Your limbs are starting all to show
I saw you lately, letting go
Of all the leaves that hid you so


These scissors are indelicate things
Ignoring the fine lines I suggest that it follows
Interpreting sideways and frontwards, I swallow
It's decisions
As only a helpless man can

A divot;
It's only
A trivial thing
But only perfection
Not constant correction
The product
That I want to see

Thursday, September 6, 2012


Missoula and Seattle and Tacoma and the mountains,
You places that I'd fit in my pocket, if I could.
The Sound and the Clark Fork and and the rivers that come off it,
The waters that I'd love to linger near
Are sadly far, and far away from here.

 The people that live in and near around you
Are dearer than the features of this coast:
The rolling hills and fluffy trees,
Mosquitos, spiders, fruit flies, bees,
Are much more prevalent than I expected;
The bugs, they bug enough to misdirect a tired rhyme.

 You, and you, and you, and you, I miss.

Friday, June 22, 2012


Let's follow these tracks wherever they may lead
Go, my roaming Romeo
Don't return to what you know
You told me once of how you loved adventure and misdeeds
Run and live where they can't find
We'll find ways to pass the time

Friday, May 18, 2012

Feeling something

Well, the inevitable has come to pass: though I spent nearly three years resisting it, I must finally throw up my hands and say, "alright, Missoula.
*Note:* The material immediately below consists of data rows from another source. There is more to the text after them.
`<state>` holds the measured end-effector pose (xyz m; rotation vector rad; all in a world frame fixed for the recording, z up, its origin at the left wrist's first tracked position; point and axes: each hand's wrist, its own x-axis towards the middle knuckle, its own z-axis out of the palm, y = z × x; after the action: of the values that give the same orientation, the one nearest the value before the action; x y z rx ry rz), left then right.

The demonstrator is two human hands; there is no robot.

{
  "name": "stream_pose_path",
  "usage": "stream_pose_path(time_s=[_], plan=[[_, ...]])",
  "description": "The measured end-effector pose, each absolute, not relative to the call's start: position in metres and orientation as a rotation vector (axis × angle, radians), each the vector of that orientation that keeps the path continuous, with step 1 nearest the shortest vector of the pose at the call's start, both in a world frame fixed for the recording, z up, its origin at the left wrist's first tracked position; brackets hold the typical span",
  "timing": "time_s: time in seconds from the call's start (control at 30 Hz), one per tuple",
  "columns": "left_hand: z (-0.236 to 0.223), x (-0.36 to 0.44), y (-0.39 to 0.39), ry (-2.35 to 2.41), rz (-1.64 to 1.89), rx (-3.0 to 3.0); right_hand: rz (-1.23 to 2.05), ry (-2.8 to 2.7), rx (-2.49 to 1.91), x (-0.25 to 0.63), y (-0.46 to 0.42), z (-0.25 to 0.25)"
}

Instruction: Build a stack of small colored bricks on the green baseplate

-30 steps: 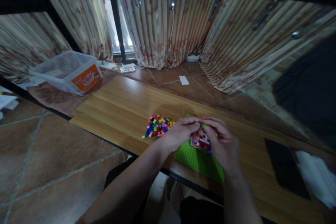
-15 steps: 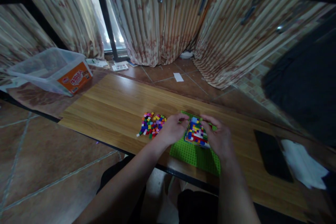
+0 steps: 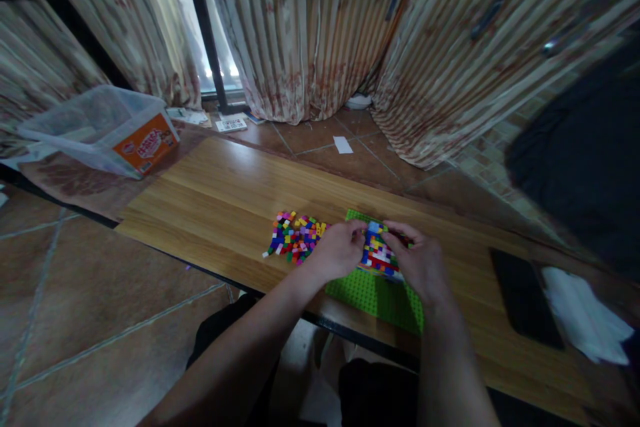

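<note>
A green studded baseplate lies on the wooden table near its front edge. On its far part stands a block of many-coloured small bricks. My left hand is curled against the block's left side. My right hand grips its right side, fingers reaching over the far top edge. A heap of loose coloured bricks lies just left of my left hand.
A dark phone and a white cloth lie on the table at the right. A clear plastic bin with an orange label sits on the floor at far left. Striped curtains hang behind. A dark shape looms at right.
A second ago both hands pinched something together above the block. They have since dropped and parted to either side of the block, which shows between them.
</note>
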<state>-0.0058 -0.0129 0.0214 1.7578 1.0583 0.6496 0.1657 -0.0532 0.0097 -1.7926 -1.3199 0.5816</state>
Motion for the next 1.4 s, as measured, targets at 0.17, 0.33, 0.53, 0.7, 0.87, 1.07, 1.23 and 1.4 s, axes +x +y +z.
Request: stream_pose_path(time_s=[0.17,0.33,0.53,0.7,0.87,1.07,1.23,1.4], plan=[[0.022,-0.007,-0.014,1.027,0.597,1.797,0.634,-1.271,-1.733,0.167,-0.052,0.007],[0.022,-0.008,-0.015,1.016,0.612,1.823,0.789,-1.128,-1.654,0.169,-0.048,0.003],[0.024,-0.008,-0.016,1.008,0.634,1.802,0.94,-0.985,-1.59,0.17,-0.045,0.003],[0.028,-0.009,-0.016,0.992,0.629,1.794,1.018,-0.95,-1.585,0.172,-0.043,0.005],[0.028,-0.008,-0.016,0.991,0.612,1.81,1.045,-0.983,-1.627,0.174,-0.04,0.008],[0.026,-0.017,-0.01,1.005,0.632,1.795,1.066,-1.003,-1.611,0.175,-0.042,0.004],[0.024,-0.044,0.015,1.144,0.818,1.669,0.784,-1.042,-1.678,0.175,-0.047,0.002],[0.02,-0.07,0.038,1.316,1.079,1.386,0.104,-1.063,-1.539,0.139,-0.056,0.025]])
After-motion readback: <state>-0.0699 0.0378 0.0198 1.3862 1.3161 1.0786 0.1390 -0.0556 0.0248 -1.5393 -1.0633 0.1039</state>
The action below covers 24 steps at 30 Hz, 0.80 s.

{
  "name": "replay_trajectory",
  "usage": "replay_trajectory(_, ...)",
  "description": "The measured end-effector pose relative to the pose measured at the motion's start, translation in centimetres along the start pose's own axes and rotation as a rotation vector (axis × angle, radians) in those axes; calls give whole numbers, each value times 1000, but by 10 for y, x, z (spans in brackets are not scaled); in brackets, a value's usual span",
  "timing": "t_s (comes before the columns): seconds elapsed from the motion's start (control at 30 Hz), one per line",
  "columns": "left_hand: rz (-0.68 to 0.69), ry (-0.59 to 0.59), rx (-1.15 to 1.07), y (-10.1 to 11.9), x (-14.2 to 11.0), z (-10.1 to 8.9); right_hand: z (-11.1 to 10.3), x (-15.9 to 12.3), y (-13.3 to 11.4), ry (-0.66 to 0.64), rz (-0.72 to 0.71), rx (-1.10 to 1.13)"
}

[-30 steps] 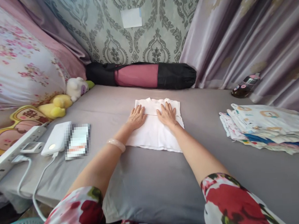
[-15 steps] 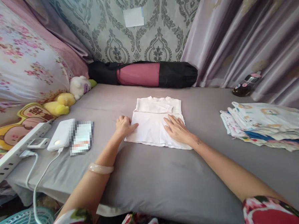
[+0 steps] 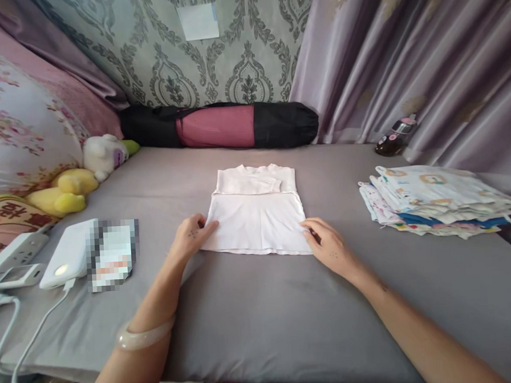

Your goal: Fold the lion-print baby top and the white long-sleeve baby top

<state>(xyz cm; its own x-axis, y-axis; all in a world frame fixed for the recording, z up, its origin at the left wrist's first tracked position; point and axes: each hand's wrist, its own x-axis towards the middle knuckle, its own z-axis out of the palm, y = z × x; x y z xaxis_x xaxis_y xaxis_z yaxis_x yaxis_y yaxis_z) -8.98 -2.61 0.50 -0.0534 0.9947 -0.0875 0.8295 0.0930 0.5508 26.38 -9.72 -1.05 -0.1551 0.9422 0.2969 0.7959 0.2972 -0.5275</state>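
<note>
A small white long-sleeved shirt lies flat on the grey sheet, its neckline at the far side and its sleeves folded across the upper part. My left hand grips the shirt's left edge low down, thumb on top and fingers curled at the side. At the opposite edge, my right hand pinches the cloth between thumb and fingers. The undersides of both grips are hidden.
Folded clothes are stacked on the right, with a dark bottle behind. A black and pink rolled bag lies along the wall. Left are plush toys, a white power bank, a blurred phone and a power strip.
My right hand has slid off the shirt's front to its right edge and closed there. My left hand has closed on the left edge. The view has shifted right.
</note>
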Motion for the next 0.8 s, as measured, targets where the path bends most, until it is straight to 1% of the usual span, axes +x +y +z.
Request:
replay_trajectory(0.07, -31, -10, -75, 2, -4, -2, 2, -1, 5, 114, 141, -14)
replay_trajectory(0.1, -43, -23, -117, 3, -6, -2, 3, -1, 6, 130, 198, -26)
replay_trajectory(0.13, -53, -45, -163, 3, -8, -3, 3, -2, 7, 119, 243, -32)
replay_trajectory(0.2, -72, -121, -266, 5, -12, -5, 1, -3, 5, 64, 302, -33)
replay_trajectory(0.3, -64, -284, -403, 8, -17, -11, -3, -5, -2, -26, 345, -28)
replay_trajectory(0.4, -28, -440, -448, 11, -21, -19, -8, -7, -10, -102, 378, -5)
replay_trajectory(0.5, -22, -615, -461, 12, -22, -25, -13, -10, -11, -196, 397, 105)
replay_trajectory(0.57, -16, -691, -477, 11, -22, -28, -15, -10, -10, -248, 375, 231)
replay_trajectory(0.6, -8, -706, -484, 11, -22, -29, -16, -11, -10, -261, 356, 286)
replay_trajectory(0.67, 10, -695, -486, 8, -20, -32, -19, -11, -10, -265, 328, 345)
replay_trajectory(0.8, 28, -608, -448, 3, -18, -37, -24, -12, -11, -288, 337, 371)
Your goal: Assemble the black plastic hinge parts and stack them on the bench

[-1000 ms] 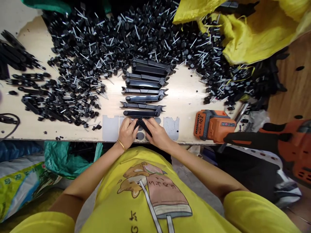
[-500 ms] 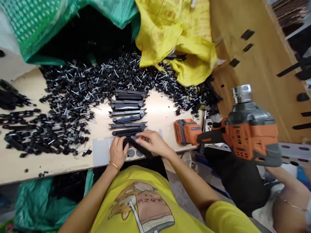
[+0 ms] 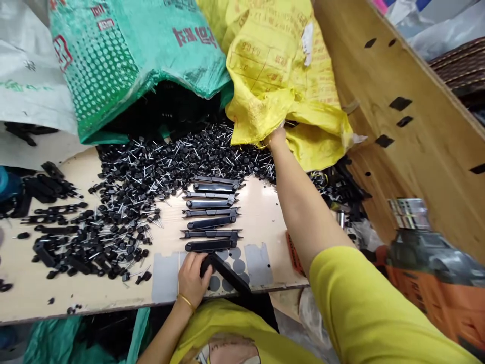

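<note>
My left hand (image 3: 192,279) rests near the table's front edge, closed on the end of a long black plastic bar (image 3: 231,275), which slants down to the right past the edge. My right hand (image 3: 278,135) reaches into the mouth of a yellow woven sack (image 3: 276,76); its fingers are hidden there. Just beyond my left hand lies a column of black plastic bars (image 3: 210,245), some with forked ends, laid side by side. A large heap of small black knobs with metal pins (image 3: 151,172) spreads behind and to the left of them.
A green woven sack (image 3: 151,45) gapes over the heap. On the right, an orange cordless power tool (image 3: 435,283) shows close to the camera. More black parts (image 3: 53,187) lie at the left. Grey patches (image 3: 164,278) mark the table's front, and a wooden board (image 3: 379,91) stands at the right.
My right hand has left the black bar and stretched forward to the yellow sack. My left hand stays on the bar. The view has shifted, with more of the sacks showing.
</note>
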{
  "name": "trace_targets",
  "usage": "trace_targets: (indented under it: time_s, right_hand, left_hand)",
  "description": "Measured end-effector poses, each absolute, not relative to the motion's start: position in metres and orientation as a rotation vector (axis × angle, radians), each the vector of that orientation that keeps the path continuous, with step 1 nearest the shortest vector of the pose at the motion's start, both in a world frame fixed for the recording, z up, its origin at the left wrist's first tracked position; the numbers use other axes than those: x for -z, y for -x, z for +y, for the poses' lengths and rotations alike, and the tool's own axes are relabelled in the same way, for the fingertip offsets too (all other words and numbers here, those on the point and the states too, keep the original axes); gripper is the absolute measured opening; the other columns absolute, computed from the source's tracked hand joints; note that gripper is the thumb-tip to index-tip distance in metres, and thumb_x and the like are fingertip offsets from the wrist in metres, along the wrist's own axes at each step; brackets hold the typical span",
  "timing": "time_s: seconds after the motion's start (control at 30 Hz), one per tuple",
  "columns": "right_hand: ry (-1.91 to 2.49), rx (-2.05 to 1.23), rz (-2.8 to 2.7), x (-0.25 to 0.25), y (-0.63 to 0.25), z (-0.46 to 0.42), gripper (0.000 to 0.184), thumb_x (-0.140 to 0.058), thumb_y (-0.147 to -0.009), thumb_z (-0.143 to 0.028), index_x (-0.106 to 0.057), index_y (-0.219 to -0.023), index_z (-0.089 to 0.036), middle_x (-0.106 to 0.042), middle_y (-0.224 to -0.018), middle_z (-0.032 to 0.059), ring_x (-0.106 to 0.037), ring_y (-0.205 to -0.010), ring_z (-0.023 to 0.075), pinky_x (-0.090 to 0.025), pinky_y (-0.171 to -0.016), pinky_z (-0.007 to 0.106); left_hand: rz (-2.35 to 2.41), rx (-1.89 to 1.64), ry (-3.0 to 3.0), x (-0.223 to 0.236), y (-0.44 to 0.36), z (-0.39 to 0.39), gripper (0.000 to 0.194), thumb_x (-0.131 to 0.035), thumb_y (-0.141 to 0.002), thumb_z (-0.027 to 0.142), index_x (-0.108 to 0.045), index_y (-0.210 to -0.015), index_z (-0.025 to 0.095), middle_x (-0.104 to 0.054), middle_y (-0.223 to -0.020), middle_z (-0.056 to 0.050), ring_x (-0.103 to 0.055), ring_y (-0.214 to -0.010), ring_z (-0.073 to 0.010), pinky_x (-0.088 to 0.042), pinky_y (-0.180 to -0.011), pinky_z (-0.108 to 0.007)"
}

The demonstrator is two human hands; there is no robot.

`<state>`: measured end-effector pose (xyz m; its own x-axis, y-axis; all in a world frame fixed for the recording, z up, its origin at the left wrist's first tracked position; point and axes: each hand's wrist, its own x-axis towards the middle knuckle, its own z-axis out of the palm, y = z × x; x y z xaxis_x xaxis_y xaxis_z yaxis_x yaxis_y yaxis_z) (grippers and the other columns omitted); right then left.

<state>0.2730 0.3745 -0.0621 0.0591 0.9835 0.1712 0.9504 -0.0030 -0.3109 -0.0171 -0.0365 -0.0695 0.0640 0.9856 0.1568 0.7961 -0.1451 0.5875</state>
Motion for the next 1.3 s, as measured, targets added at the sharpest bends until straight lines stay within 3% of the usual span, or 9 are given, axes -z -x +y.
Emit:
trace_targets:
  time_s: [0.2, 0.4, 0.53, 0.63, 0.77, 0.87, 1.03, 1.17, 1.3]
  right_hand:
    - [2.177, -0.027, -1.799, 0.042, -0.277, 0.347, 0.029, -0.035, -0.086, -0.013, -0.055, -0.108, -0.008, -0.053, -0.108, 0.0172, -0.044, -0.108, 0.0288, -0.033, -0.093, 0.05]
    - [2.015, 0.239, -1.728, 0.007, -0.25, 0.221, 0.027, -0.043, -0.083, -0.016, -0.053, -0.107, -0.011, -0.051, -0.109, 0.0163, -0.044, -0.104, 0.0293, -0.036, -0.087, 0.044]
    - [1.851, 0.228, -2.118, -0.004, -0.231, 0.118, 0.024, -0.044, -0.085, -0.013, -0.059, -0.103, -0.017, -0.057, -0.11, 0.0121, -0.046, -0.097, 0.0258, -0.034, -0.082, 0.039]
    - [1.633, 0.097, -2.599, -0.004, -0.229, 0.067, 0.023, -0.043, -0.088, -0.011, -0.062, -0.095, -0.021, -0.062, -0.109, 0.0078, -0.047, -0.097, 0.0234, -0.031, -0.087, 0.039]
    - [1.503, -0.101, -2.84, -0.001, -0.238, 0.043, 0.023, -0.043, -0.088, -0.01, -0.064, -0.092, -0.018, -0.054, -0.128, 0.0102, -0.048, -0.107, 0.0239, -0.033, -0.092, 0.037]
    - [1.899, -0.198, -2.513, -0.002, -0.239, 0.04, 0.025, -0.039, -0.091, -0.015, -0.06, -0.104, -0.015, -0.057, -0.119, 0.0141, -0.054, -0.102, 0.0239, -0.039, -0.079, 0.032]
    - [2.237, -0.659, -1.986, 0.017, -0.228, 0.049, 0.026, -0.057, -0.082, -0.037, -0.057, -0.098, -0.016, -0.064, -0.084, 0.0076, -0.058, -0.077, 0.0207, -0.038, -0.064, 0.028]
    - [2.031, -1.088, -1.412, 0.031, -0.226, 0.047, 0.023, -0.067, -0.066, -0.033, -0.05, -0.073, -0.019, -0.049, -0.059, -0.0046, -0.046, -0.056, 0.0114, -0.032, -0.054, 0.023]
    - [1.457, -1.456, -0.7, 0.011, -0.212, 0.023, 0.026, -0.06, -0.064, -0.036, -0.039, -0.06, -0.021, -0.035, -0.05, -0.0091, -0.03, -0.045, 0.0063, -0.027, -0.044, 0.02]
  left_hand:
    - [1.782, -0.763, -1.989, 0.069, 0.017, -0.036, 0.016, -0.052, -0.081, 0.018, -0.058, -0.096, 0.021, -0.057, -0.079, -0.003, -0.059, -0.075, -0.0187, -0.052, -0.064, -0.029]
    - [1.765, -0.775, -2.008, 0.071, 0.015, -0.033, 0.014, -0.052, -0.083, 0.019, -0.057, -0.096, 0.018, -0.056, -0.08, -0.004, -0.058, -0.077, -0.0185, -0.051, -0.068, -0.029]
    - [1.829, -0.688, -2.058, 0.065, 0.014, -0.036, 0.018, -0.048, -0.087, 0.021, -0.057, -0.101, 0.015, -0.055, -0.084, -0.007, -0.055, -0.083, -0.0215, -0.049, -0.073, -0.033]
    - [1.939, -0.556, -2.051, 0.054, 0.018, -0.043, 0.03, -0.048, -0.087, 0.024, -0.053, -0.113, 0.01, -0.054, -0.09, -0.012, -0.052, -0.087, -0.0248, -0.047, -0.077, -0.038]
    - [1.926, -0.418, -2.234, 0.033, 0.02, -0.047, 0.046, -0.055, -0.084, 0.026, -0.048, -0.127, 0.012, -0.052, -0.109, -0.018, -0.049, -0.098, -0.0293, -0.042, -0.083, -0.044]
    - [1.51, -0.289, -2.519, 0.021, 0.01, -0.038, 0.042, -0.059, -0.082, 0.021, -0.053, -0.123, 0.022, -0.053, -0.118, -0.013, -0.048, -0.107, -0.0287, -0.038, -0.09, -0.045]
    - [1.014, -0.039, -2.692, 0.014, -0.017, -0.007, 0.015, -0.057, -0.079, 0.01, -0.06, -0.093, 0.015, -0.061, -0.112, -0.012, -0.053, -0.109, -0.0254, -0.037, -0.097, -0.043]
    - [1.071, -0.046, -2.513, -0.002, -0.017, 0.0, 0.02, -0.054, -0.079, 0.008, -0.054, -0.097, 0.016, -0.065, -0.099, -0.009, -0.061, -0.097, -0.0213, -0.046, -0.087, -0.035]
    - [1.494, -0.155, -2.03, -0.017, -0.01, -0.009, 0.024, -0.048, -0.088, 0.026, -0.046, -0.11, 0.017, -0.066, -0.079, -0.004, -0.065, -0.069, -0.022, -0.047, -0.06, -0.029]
You got me." I have become attached to this town. Its rivers, its mountains, its flora, its people. The talk of fires and forests and hiking. The floating and beer drinking and enjoying life. The music. The music I make in it. And the sun (it does amazing things here). I realize now, I think, what happens to people in this place.

I'm realizing that I'll be leaving things that I really and truly love. Playing with Vanguard. Singing songs with people I know. Doing it in the environment that Missoula provides.

And this, of course, would happen right as I'm about to leave. I'm not ready to be torn up by the roots. Because they've been extending deeper down without my noticing. I've been distracted by the good times that cultivate those things, I guess.

Maybe this is good. Maybe this is okay. What did my friend Lindsey say? "I want to feel like I've lived in a place. I want to feel like I'm leaving part of myself behind when I go." Something like that. It scares me to death, that idea. But I suppose at this point I won't be able to help it.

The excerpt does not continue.